> [WHAT IS NEEDED]
Output must consist only of the lines of the material below from the one with "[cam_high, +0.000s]" through the one with "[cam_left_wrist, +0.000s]", each reproduced exactly; no pictures belong in it.
--- DATA BLOCK Enclosed Below ---
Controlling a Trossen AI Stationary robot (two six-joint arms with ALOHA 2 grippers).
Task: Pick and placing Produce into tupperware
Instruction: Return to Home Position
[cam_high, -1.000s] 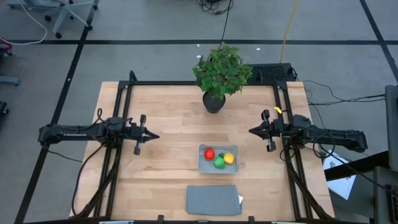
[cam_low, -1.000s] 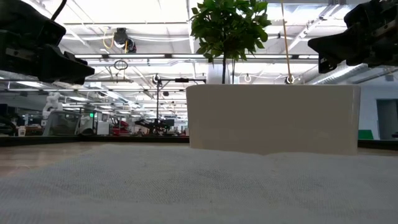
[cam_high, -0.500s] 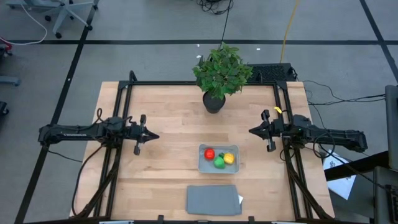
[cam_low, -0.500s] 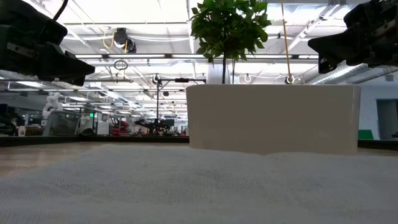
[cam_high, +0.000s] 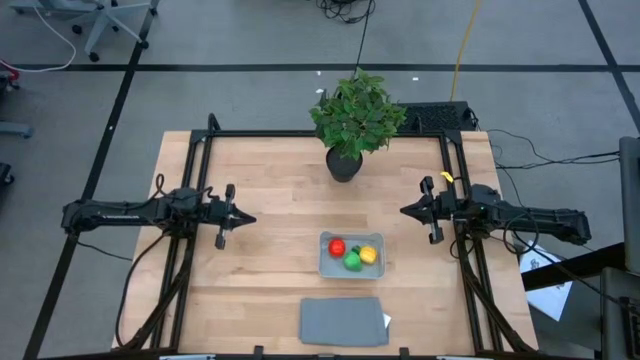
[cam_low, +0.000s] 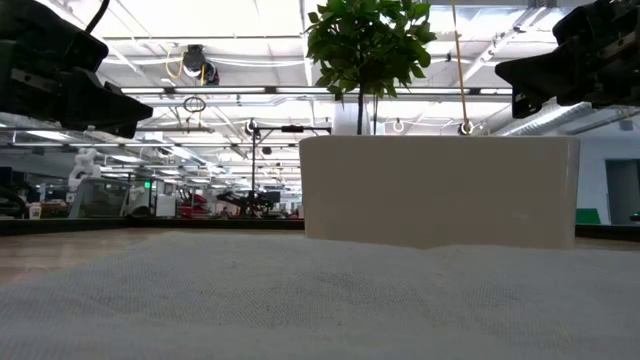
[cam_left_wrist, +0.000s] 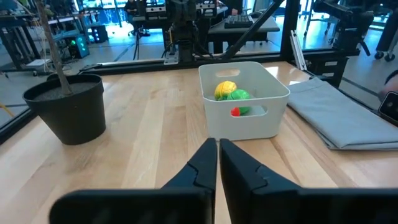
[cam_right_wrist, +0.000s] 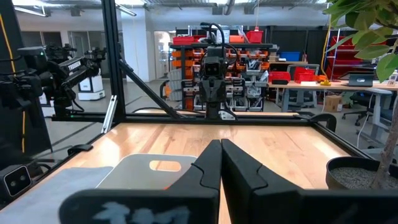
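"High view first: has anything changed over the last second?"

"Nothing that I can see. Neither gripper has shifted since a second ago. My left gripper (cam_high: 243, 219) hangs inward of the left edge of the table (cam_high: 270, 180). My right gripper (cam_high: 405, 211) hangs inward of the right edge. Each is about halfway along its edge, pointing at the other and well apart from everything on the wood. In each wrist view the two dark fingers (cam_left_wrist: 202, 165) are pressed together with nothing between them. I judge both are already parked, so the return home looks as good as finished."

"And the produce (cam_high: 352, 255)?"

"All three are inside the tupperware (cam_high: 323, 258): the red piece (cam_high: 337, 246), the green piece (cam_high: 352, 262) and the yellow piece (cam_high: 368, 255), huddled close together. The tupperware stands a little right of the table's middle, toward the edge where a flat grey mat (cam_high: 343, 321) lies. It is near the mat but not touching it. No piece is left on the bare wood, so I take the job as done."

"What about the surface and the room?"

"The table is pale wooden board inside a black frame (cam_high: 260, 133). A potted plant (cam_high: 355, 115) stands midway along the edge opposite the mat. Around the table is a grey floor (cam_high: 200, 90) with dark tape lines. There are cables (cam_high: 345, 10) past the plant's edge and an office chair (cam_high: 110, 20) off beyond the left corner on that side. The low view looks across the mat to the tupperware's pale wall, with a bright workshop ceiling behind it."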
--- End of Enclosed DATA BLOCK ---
> [SOLUTION FOR THIS PROBLEM]
[cam_high, +0.000s] 
[cam_low, +0.000s] 
[cam_left_wrist, +0.000s] 

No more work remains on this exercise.